To exercise any of these rights, contact us at Contact@ourye.com. We will respond within one month (30 calendar days). You also have the right to lodge a complaint with your local supervisory authority — for the UK, this is the Information Commissioner's Office (ICO).

8. Your Rights Under the California Consumer Privacy Act (CCPA / CPRA)

If you are a California resident, you have additional rights:

  • Right to know: what personal information we collect, use, disclose, and sell.
  • Right to delete: request deletion of personal information we have collected.
  • Right to opt-out of sale or sharing: we do not sell or share your personal information as defined by the CCPA/CPRA.
  • Right to non-discrimination: we will not discriminate against you for exercising your CCPA rights.

To make a CCPA request, email Contact@ourye.com with the subject line "CCPA Request".

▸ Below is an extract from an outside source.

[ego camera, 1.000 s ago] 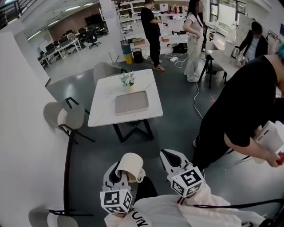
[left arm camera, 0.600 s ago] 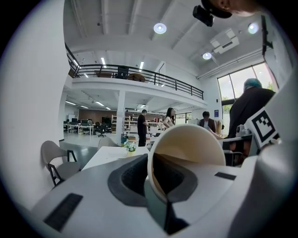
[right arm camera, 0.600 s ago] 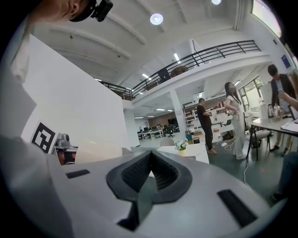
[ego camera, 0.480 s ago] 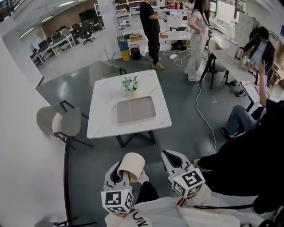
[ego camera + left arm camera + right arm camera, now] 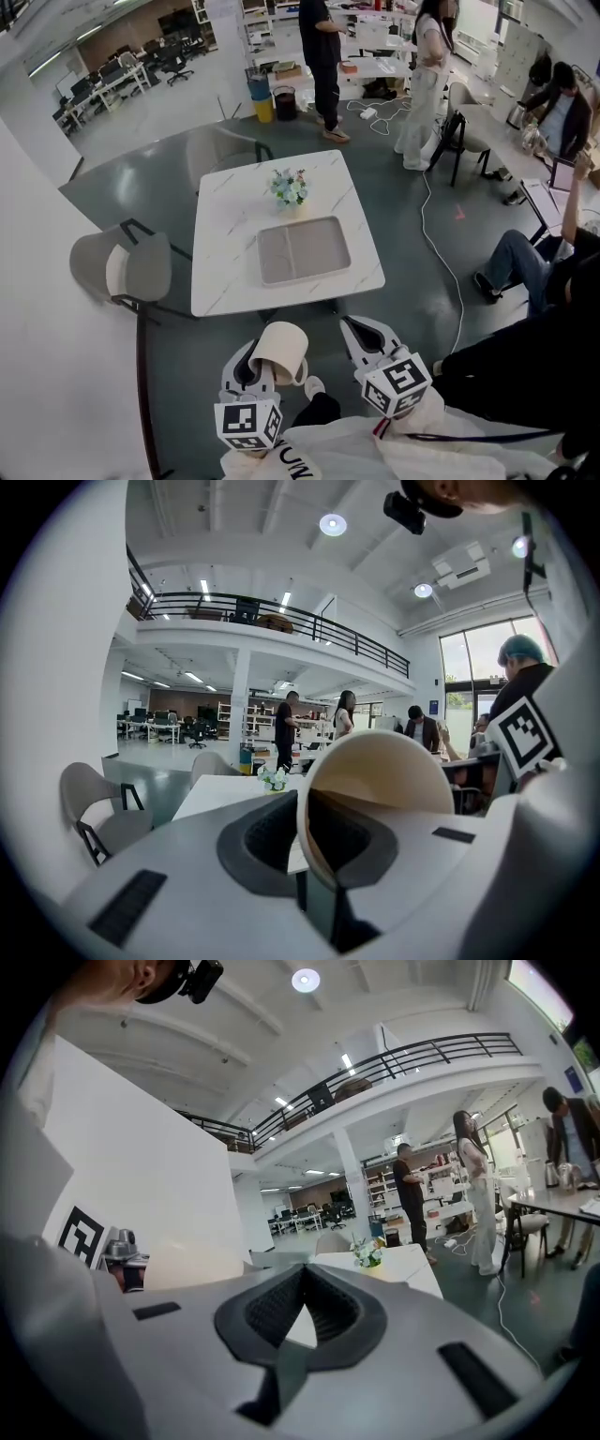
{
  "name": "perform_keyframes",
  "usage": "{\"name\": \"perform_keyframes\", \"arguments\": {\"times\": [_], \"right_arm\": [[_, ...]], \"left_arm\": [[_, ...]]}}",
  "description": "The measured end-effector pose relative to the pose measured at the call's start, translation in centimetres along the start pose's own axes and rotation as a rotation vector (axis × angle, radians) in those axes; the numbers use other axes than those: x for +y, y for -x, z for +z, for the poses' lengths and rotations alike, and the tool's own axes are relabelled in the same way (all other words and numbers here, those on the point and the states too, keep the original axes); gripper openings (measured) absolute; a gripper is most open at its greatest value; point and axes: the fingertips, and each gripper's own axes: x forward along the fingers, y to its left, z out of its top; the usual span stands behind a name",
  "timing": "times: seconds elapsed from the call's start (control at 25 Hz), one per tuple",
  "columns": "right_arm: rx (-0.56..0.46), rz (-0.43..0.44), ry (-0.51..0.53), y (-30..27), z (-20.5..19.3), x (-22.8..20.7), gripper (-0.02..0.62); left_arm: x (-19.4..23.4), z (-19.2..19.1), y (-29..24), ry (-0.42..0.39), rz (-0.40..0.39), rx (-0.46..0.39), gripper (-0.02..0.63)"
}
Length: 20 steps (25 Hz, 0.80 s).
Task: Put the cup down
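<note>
"So where's the cup?"

"The cup [image 5: 278, 352] is in the air, pinched at the tips of the left gripper [image 5: 251, 367]. It's tipped well over, not upright. The jaws are drawn in narrow and clamped on its wall near the rim. From here I can't tell whether one jaw sits inside the mouth."

"And the other tool?"

"The right gripper [image 5: 302, 1288] is just to the right of it. Its jaws are closed on each other and there's nothing between them."

"Then how far along is it?"

"I'd say the cup is in hand and nothing more, so the whole putting-down is left to do. There's only floor below the cup. The white table [image 5: 225, 253] lies ahead of both grippers' tips and lower down, well apart from them. A grey tray [image 5: 302, 251] sits in the middle of it, and a small bunch of flowers [image 5: 290, 186] is just past the tray."

"So what's left?"

"As I judge it, get the cup over that table, bring it upright, lower it until it rests, then let the jaws go."
</note>
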Motion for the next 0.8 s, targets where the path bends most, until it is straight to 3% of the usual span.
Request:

9. Canada (PIPEDA) and CASL

If you are a Canadian resident, you have the right to access and correct the personal information we hold about you under PIPEDA. We will only send you commercial electronic messages if you have provided consent, or where we have an existing business relationship, in compliance with CASL. You may unsubscribe from marketing emails at any time using the link provided in each email.

10. Children's Privacy

Our store is not directed at individuals under the age of 16 (or such lower age as applicable in the relevant jurisdiction). We do not knowingly collect personal data from children. If we learn we have collected data from a child, we will delete it promptly.

11. Security

We implement appropriate technical and organisational measures to protect your personal data, including encryption in transit (TLS/SSL), secure payment processing, and access controls. However, no method of transmission over the internet is 100% secure, and we cannot guarantee absolute security.

12. Changes to This Policy

We may update this Privacy Policy from time to time. The "Last updated" date above will be revised. If changes are material, we will notify you by email or a prominent notice on our website. Continued use of our store after changes constitutes acceptance of the revised policy where permitted by law.

13. Contact Us

If you have any questions about this Privacy Policy or wish to exercise your data rights:

  • Email: Contact@ourye.com
  • Phone: +44 7888 396115
  • Post: Risaro GROUP (trading as OURYE), 7175 Shelton Street, Covent Garden, London WC2H 9JQ, United Kingdom

This Privacy Policy is designed to address the requirements of the General Data Protection Regulation (EU) 2016/679, the UK GDPR and Data Protection Act 2018, the California Consumer Privacy Act (CCPA/CPRA), Canada's PIPEDA and CASL, and the ePrivacy Directive. It is not a substitute for professional legal advice. We recommend consulting a qualified legal professional to ensure full compliance with applicable laws.